- _ACTION ITEM_
Would you pull out every line of the material that contains the string "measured"?

================================

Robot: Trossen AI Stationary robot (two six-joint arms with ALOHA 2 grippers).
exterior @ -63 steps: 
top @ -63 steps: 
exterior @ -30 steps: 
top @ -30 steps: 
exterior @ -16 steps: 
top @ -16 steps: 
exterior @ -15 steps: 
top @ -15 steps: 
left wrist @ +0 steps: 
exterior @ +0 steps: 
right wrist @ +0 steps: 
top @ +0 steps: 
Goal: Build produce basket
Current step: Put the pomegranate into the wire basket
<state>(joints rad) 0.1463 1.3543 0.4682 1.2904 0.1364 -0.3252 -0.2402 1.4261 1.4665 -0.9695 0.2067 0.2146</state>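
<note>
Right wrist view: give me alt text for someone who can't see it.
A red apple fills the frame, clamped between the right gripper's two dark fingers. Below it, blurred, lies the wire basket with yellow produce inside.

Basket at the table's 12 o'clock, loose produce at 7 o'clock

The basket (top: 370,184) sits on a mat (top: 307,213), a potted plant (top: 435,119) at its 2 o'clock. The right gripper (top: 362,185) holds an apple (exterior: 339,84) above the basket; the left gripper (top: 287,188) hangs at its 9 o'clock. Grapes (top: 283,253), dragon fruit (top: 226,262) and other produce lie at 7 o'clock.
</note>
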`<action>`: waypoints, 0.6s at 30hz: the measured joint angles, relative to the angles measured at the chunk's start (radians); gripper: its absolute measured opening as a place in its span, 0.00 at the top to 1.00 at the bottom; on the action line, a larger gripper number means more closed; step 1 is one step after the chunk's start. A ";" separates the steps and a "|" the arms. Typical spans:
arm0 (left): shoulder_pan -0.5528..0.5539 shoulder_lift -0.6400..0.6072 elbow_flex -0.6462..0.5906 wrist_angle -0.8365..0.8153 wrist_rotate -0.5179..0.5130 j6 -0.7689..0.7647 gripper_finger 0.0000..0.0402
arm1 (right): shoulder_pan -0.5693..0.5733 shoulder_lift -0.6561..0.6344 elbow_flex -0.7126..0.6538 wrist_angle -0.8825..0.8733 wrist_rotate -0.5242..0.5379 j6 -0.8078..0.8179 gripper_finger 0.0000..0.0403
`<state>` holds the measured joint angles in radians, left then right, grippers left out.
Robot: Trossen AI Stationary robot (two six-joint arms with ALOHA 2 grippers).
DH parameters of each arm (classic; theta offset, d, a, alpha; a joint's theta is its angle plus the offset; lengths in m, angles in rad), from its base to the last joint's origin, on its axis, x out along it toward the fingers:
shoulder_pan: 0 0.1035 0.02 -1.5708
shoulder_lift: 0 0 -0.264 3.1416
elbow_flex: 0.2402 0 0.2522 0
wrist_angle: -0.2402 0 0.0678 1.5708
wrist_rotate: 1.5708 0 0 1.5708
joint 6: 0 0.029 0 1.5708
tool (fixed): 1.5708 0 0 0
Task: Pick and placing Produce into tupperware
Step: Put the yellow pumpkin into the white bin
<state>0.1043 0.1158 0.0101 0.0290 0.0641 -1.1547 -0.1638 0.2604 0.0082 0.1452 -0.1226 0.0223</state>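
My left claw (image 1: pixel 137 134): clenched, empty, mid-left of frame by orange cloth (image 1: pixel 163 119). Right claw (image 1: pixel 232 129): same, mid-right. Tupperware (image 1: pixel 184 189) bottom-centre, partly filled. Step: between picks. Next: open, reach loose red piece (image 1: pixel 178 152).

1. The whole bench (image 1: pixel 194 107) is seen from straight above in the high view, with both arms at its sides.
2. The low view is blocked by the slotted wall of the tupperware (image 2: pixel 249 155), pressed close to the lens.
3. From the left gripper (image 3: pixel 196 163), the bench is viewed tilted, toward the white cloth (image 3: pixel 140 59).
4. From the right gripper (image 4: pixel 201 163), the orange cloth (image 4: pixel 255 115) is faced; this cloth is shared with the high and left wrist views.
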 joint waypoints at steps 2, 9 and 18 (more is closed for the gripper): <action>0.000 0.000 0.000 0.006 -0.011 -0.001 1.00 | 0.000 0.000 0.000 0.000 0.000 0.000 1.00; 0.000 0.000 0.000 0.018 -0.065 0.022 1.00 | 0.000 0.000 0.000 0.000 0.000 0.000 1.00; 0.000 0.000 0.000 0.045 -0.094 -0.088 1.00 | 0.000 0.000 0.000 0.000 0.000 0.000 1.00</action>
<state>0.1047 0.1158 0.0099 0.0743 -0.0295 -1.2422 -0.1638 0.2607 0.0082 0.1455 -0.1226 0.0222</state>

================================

- _RESULT OF THE TASK_
`<action>`: waypoints, 0.6s at 30hz: the measured joint angles, relative to the angles measured at the chunk's start (radians); gripper: its absolute measured opening as a place in its span, 0.00 at the top to 1.00 at the bottom; on the action line, a larger gripper number means more closed; step 1 is one step after the chunk's start. A ";" separates the steps and a "|" the arms. Typical spans:
`<state>` holds the measured joint angles in radians, left then right, grippers left out.

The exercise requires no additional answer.